**Problem to solve**
Stop after the line containing "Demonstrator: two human": print each line exactly from the first line of the listing up to that point.

**Available data**
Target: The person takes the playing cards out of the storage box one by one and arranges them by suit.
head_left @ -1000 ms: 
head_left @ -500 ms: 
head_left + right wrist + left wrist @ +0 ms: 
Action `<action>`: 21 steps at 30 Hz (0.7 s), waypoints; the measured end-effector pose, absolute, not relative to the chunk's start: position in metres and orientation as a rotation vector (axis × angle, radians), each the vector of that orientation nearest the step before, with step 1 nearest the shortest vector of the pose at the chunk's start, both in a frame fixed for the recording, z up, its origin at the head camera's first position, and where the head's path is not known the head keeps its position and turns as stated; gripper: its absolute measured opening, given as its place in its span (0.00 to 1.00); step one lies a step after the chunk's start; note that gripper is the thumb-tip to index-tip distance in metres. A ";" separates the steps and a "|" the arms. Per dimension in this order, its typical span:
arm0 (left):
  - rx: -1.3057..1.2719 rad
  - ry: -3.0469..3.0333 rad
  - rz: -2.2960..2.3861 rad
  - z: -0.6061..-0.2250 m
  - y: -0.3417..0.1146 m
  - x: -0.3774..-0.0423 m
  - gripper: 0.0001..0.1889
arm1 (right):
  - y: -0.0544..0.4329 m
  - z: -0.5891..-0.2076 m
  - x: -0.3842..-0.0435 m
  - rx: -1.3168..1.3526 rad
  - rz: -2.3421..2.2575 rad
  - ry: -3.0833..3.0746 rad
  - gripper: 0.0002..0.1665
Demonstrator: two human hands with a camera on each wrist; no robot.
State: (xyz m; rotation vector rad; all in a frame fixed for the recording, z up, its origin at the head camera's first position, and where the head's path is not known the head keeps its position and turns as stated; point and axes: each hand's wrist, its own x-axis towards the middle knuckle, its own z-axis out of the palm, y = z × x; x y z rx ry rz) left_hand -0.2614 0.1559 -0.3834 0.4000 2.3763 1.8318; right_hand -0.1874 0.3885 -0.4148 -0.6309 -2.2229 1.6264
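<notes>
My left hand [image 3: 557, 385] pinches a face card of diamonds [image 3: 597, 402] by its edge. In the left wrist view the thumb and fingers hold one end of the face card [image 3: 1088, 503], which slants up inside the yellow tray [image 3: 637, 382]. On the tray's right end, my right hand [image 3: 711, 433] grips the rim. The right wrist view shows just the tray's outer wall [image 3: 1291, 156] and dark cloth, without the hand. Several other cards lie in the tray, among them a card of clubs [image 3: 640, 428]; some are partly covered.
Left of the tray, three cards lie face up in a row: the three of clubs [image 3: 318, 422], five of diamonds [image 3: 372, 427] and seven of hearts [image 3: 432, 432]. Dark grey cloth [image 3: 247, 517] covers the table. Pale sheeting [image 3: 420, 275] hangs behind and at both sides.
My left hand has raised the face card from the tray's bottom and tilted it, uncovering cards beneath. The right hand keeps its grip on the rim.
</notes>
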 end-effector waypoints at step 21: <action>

**Exercise answer**
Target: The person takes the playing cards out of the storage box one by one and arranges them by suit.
head_left @ -1000 ms: 
head_left @ -500 ms: 
head_left + right wrist + left wrist @ +0 ms: 
Action `<action>`: 21 steps at 30 Hz (0.7 s), waypoints; the measured end-effector pose, absolute, not relative to the chunk's start: position in metres and orientation as a rotation vector (axis × angle, radians), each the vector of that orientation nearest the step before, with step 1 nearest the shortest vector of the pose at the chunk's start, both in a frame fixed for the recording, z up, its origin at the head camera's first position, and where the head's path is not known the head keeps its position and turns as stated; gripper: its absolute measured opening, given as its place in its span (0.00 to 1.00); step one lies a step after the chunk's start; note that gripper is the thumb-tip to index-tip distance in metres. A ";" separates the steps and a "|" the arms. Per dimension in this order, its typical span:
arm0 (left):
  - rx: -1.3057..1.2719 rad
  - ry: -3.0469..3.0333 rad
  - rz: -2.2960..2.3861 rad
  - z: -0.6061..-0.2250 m
  - y: -0.3417..0.1146 m
  - x: -0.3774..-0.0423 m
  - gripper: 0.0001..0.1889
arm1 (right):
  - y: -0.0544..0.4329 m
  - z: -0.5891..-0.2076 m
  - x: -0.3842..-0.0435 m
  - rx: -1.3168..1.3526 rad
  - rz: -2.3421..2.2575 rad
  - ry: -3.0833..3.0746 rad
  - gripper: 0.0002..0.1665
Demonstrator: two human hands with a camera on each wrist; no robot.

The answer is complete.